From flying performers and moving scenery to bringing large-scale puppets to life, the systems of wires and pulleys making it all happen should be neither seen nor heard. Traditionally, these systems would have been manually operated. But today, stage automation engineers use electrical, hydraulic or pneumatic power to create precise, safe and – all importantly – repeatable stage effects.
Alec Gass, manufacturing manager of automation firm Stage Technologies, says the work is both challenging and exciting. Projects he has been involved with range from making giant diamond chandeliers appear in a casino atrium to producing overhead trolley systems to traverse and suspend a giant blue suede shoe for an Elvis Presley-themed show in Vegas.
The firm’s sister company, Delstar Engineering, which designs, manufactures and installs stage engineering and rigging equipment, has similarly worked on a
range of projects, from creating a flying car for Chitty Chitty Bang Bang to a fully functional glass elevator for Charlie and the Chocolate Factory – stage productions in both cases.

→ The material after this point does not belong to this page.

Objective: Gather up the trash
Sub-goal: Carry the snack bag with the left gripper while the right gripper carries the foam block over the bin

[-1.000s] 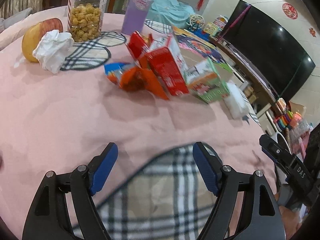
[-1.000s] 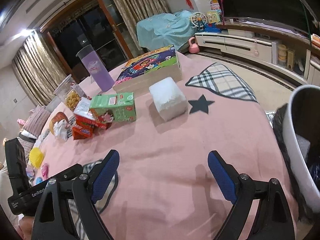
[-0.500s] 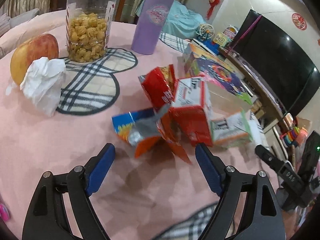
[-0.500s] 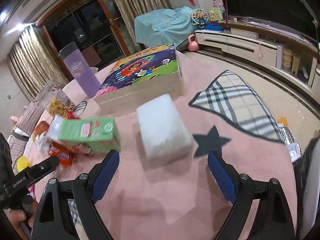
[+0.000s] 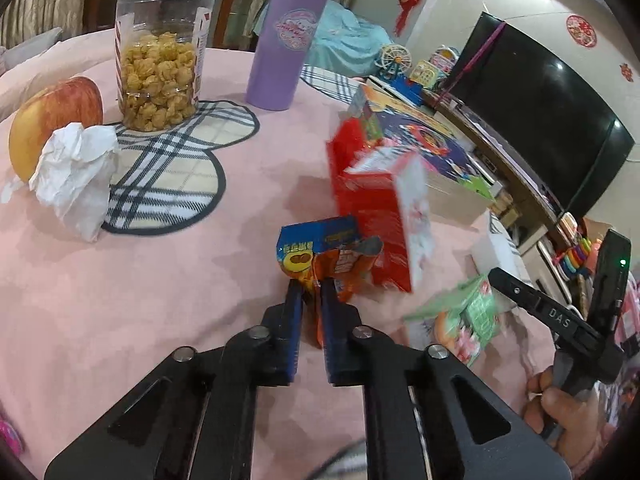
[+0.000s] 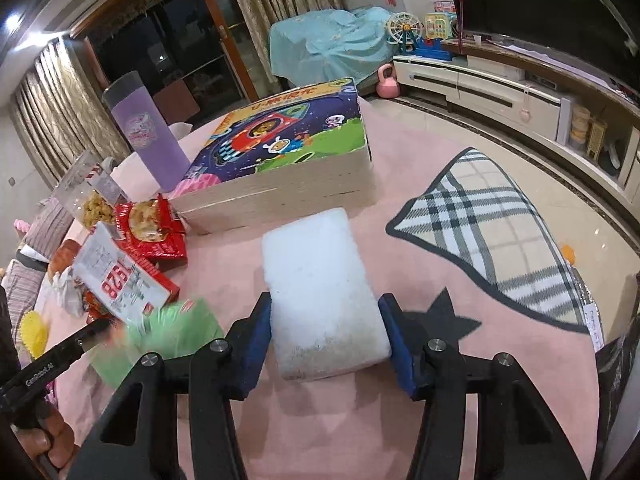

“It is a varied industry,” says Gass. “Out of my peers who studied with me for a mechanical engineering degree, I use by far the most of the disciplines we learnt in my daily job – mechanics, electro-mechanics, basic control theory, pneumatics and stress analysis. The opportunity to use the different disciplines is huge.”
Since the firm’s inception in 1994, Stage Technologies has provided theatre automation to a range of clients, large and small. It offers off-the-shelf products – including touchscreen operating panels for clients with smaller budgets, such as school theatres – up to bespoke automation equipment and software made and developed in-house for films and spectacles such as those of Cirque du Soleil. It also offers a complete turnkey service, from installation to training operators and commissioning.
Projects, says Gass, can range from offering just a single-axis control to move one element, such as a high-speed winch, to the refit of an entire theatre’s moving equipment. “It can be stage lifts, scenery bars overhead and rotating stages, but our customers are more frequently coming to us with far more interesting and challenging requirements,” he says.

Transports of delight: Audiences cheered the glass elevator in the Charlie production
One example is the work by Stage Technologies for the world première of the Charlie and the Chocolate Factory stage production at London’s Theatre Royal Drury Lane. Stage Technologies and Delstar together supplied a massive, 75-axis automation system comprising counterweight assist winches, floor tracks, trucks, sliders and supplementary motors, stage engineering and hydraulics.
The technical expectations of Charlie were huge, because of both the challenges of installing the complex show in a 200-year-old venue, and the precision required by the creative team’s vision. While the main system of counterweights, floor tracks and sliders was reasonably conventional and did not pose particular challenges, says Delstar, the bespoke elements of the show required extra focus.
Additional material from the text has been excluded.